These are replies submitted by max125

@Preben Alsholm what is going on internally here. nothing seems to happen here

According to this, it uses a remember table

https://en.wikibooks.org/wiki/Maple/Getting_Started#Defining_a_function_with_Maple

> f(x):=2*x+2;

defines f as a procedure with a "remember table" that is assigned only for the argument x:

> f(u);
\mathrm{f}(u)\,

and

> f(x)=2*x+2;

is an equation.

@Preben Alsholm And based on your example, we could say, evaluating functions comes before exponentiating (order of operations).

That is, x^2(3) = x^(2(3)) = x^(2) = x^2

So to answer the question above

> f:=x^2
> f(3)
why is output: x(3)^2

It is treating 'x' as a function, which we could have defined earlier.

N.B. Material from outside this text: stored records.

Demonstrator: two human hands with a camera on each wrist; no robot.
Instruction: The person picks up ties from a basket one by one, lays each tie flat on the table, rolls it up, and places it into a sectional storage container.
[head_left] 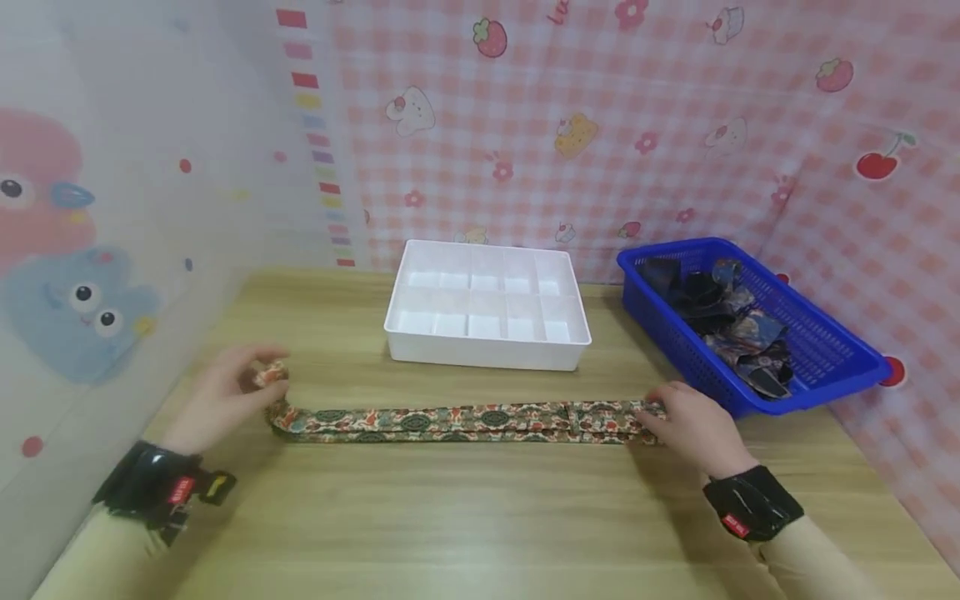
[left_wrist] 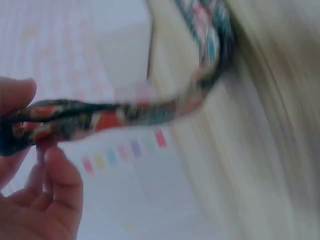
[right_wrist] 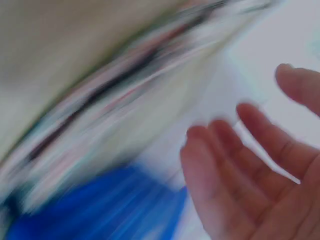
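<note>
A floral-patterned necktie (head_left: 465, 421) lies stretched across the table, folded lengthwise into two strips. My left hand (head_left: 236, 392) pinches its left end and lifts it off the tabletop; the left wrist view shows the tie (left_wrist: 150, 114) running from between thumb and fingers down to the table. At the other end, my right hand (head_left: 693, 425) hovers at the tie's right tip. In the right wrist view the fingers of that hand (right_wrist: 250, 180) are spread and loosely bent with nothing between them, the blurred tie (right_wrist: 110, 95) passing beside them.
A white divided box (head_left: 487, 350) with several compartments stands behind the tie. To the right, a blue plastic basket (head_left: 840, 367) holds crumpled dark and patterned fabric pieces (head_left: 750, 333). Cartoon-printed cloth walls (head_left: 637, 192) enclose the wooden table (head_left: 465, 525) at the back and sides.
</note>
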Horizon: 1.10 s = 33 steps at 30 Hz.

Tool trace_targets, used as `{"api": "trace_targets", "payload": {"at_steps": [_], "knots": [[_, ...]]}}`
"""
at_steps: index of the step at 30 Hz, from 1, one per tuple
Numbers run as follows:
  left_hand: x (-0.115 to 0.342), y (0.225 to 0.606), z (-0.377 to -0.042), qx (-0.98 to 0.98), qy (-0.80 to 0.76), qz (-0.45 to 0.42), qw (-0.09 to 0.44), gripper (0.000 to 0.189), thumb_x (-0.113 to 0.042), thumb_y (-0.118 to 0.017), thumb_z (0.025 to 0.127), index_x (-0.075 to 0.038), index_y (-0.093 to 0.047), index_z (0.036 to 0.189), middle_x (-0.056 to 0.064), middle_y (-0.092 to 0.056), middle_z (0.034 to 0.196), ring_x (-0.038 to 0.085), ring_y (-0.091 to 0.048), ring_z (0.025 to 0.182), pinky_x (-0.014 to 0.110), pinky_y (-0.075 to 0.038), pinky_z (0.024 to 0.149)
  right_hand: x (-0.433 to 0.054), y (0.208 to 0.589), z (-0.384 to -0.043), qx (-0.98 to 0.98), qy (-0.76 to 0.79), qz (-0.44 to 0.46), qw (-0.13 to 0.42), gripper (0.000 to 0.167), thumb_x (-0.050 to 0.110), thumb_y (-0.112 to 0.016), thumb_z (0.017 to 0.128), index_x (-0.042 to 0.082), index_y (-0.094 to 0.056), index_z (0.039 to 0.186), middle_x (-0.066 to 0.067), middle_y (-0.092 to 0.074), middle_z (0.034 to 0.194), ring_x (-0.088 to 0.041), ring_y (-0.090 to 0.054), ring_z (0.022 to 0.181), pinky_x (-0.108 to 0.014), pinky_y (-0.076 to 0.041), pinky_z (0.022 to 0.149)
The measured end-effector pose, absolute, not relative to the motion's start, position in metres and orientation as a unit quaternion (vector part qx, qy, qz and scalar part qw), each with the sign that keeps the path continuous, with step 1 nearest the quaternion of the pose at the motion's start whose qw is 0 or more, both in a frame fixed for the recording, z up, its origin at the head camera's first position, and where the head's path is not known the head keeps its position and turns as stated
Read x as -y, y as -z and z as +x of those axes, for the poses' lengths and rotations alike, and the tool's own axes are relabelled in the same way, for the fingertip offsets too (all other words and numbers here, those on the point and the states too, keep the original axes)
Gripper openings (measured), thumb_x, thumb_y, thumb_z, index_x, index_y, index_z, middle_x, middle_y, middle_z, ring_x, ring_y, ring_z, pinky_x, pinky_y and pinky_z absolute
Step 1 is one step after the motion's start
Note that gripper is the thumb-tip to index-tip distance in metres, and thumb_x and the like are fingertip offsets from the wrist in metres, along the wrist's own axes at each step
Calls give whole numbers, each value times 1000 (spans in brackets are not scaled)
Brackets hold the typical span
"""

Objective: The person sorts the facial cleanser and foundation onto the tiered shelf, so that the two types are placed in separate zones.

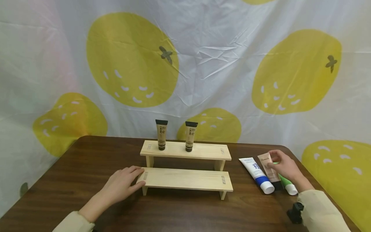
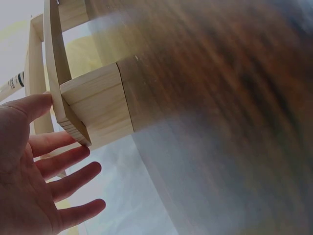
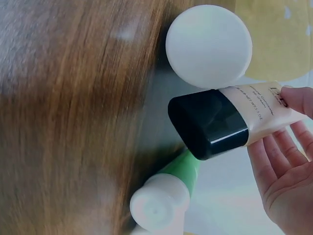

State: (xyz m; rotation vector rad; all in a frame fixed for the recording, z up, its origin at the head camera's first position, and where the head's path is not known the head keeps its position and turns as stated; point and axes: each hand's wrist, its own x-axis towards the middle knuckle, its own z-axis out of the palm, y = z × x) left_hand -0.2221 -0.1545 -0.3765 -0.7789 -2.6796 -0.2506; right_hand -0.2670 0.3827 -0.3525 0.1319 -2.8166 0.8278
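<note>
My right hand (image 1: 287, 166) pinches a beige cosmetic tube (image 3: 261, 107) with a black cap, thumb on one side and fingers on the other. Left of it lies a white tube (image 1: 250, 167) with a blue band and white cap. A green tube (image 1: 285, 181) with a white cap lies on the right, partly hidden by the right hand. With spread, nearly straight fingers, my left hand (image 1: 120, 185) touches the left end of the front wooden step (image 1: 185, 179); its thumb and index fingertip are at the board's edges in the left wrist view.
Behind the front step stands a taller wooden step (image 1: 208, 151). Two small gold tubes, a left one (image 1: 161, 135) and a right one (image 1: 190, 137), stand on it, black caps down. The brown table (image 1: 174, 214) meets a lemon-print curtain (image 1: 208, 74) at the back.
</note>
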Motion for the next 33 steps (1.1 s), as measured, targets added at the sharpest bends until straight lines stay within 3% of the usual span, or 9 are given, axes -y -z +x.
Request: {"api": "trace_targets", "payload": {"at_steps": [14, 19, 25, 33], "knots": [[155, 377, -222, 941, 91, -276, 172, 45, -39, -57, 84, -5, -60, 112, 9, -57, 107, 27, -56, 90, 45, -43, 72, -382, 339, -263, 953, -255, 91, 138, 35, 14, -59, 84, -2, -45, 112, -13, -56, 86, -28, -57, 78, -38, -44, 62], [155, 378, -223, 941, 90, -276, 171, 45, -40, -56, 84, -5, -60, 113, 9, -57, 107, 27, -56, 90, 45, -44, 72, -383, 335, -263, 951, -254, 104, 140, 30, 14, -58, 85, -3, -47, 108, -13, -57, 85, -28, -57, 77, -39, -45, 62], [155, 377, -222, 942, 91, -275, 170, 45, -39, -56, 84, -5, -60, 113, 9, -57, 107, 27, -56, 90, 45, -44, 72, -385, 329, -261, 949, -241, 126, 160, 24, 14, -57, 86, -2, -51, 102, -17, -59, 87, -31, -57, 76, -47, -44, 66], [155, 378, -222, 942, 89, -274, 170, 45, -39, -56, 84, -5, -60, 112, 9, -57, 107, 27, -57, 89, 45, -44, 71, -387, 322, -258, 943, -233, 157, 179, 18, 11, -58, 86, 1, -51, 100, -15, -62, 83, -29, -59, 73, -44, -44, 63]]}}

In other words, f(3) = (x(3))^2 = x(3)^2

The only way to escape this is to insert a multiplication sign.

It is interesting that 2(3) evaluates to 2 treating it as a constant function. A proviso, this must be in maple input. In 2d math mode, 2(3) is assumed to be multiplication and evaluates to 6.

 

@Markiyan Hirnyk woops, i see now. thanks :)

@Markiyan Hirnyk I don't understand.

I an interested to see how Maple can help students learn new concepts.

In my experiencing using Maple lets you avoid tedious calculation so you have a clear idea of the target solution. It can also aid in the understanding of the manual calculations.

 

I have noticed that autoscroll does not work as well in maple 2015

also when i use autocomplete, it gets stuck

For example if I type

with(Student[VectorCalculus]

the cursor gets suck after the letter s and have to manually use mouse to get cursor after ] to close with parentheses.

This only happens in 2d math mode, not in 1d math mode.

But the 1d math mode does not always autoscroll down so I prefer not to use it either.

 

@vv 

i see, thankyou

and by 'parsed' what do you mean, that the software adds the smart operator?

im not familiar with this word

@vv 

ok is 1d math the same as maple notation http://prntscr.com/8vjur5

and 'maple input' http://prntscr.com/8vjv41

 

what is the advantage of using maple input versus 2d math

 

@vv 

I am using 1d math , I believe.

well it says 2d input in the drop down menu

how do you use 1d math.

http://prntscr.com/8vjqs9

@acer 

wow that did the trick

I unchecked 'smart operator' and applied globally. now it works.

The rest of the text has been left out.